Topical Delivery of Immunosuppression to Prolong Xenogeneic and Allogeneic Split-Thickness Skin Graft Survival

• Published in: Journal of burn care & research Vol. 39; no. 3; pp. 363 - 373
• Main Authors: Mastroianni, Melissa, Ng, Zhi Yang, Goyal, Ritu, Mallard, Christopher, Farkash, Evan A, Leonard, David A, Albritton, Alexander, Shanmugarajah, Kumaran, Kurtz, Josef M, Sachs, David H, Macri, Lauren K, Kohn, Joachim, Cetrulo, Curtis L
• Format: Journal Article
• Language: English
• Published: Hagerstown, MD Lippincott Williams & Wilkins 20.04.2018
• Subjects: Administration, Topical; Animals; Bandages; Cyclosporine - administration & dosage; Cyclosporine - pharmacology; Disease Models, Animal; Graft Rejection - immunology; Graft Survival - drug effects; Graft Survival - immunology; Papio; Skin Transplantation - methods; Tacrolimus - administration & dosage; Tacrolimus - pharmacology; Wound Healing - drug effects; Wound Healing - immunology
• ISSN: 1559-047X; 1559-0488
• DOI: 10.1097/BCR.0000000000000597

Abstract Cadaveric skin allograft is the current standard of treatment for temporary coverage of large burn wounds.
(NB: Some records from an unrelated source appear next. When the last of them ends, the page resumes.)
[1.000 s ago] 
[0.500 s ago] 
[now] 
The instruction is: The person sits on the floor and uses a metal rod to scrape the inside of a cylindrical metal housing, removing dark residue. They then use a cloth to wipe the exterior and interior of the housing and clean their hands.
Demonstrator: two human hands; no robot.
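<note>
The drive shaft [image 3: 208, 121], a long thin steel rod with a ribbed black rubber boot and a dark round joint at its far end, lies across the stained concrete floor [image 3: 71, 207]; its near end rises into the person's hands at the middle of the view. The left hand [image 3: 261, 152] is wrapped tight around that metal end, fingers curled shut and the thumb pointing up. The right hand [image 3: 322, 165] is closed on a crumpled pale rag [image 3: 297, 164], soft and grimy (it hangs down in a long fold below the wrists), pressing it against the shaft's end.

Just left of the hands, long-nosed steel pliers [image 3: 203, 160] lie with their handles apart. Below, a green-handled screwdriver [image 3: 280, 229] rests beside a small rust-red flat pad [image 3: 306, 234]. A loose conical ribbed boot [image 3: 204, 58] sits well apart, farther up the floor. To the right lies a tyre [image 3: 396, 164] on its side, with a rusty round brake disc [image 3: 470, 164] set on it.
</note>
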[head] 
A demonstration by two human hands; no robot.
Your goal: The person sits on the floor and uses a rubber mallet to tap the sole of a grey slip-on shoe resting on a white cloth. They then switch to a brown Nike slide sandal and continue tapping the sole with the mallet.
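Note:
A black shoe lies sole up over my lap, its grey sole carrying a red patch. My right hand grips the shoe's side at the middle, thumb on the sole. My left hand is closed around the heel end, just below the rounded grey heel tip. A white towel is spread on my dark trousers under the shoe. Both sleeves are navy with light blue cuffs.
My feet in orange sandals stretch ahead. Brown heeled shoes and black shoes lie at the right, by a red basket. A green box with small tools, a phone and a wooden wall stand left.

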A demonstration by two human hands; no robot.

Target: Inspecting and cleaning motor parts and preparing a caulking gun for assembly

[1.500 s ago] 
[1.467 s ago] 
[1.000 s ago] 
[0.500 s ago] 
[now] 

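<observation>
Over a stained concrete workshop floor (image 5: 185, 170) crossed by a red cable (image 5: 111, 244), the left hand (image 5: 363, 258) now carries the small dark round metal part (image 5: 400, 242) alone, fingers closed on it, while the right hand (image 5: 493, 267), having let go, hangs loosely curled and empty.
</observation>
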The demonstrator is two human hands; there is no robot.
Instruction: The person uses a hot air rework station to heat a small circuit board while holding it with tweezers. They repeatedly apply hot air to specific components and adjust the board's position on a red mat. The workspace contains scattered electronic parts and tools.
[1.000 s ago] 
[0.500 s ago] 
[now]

Porcine xenografts are viable alternatives but undergo α-1,3-galactose (Gal)–mediated hyperacute rejection and are lost by post-operative day (POD) 3 because of naturally occurring antibodies to Gal in primate recipients. Using baboons, we previously demonstrated that xenografts from GalT-KO swine (lacking Gal) provided wound coverage comparable with allografts with systemic immunosuppression. In this study, we investigate topical immunosuppression as an alternative to prolong xenograft survival. Full-thickness wounds in baboons were created and covered with xenogeneic and allogeneic split-thickness skin grafts (STSGs). Animals were treated with slow-release (TyroSphere-encapsulated) topical formulations (cyclosporine-A [CSA] or Tacrolimus) applied 1) directly to the STSGs only, or 2) additionally to the wound bed before STSG and 1). Topical CSA did not improve either xenograft or allograft survival (median: treated grafts = 12.5 days, control = 14 days; P = 0.27) with similar results when topical Tacrolimus was used. Pretreatment of wound beds resulted in a significant reduction of xenograft survival compared with controls (10 vs 14 days; P = 0.0002), with comparable results observed in allografts. This observation was associated with marked reduction of inflammation on histology with Tacrolimus and not CSA. Prolongation of allograft and xenograft survival after application to full-thickness wound beds was not achieved with the current formulation of topical immunosuppressants. Modulation of inflammation within the wound bed was effective with Tacrolimus pretreatment before STSG application and may serve as a treatment strategy in related fields.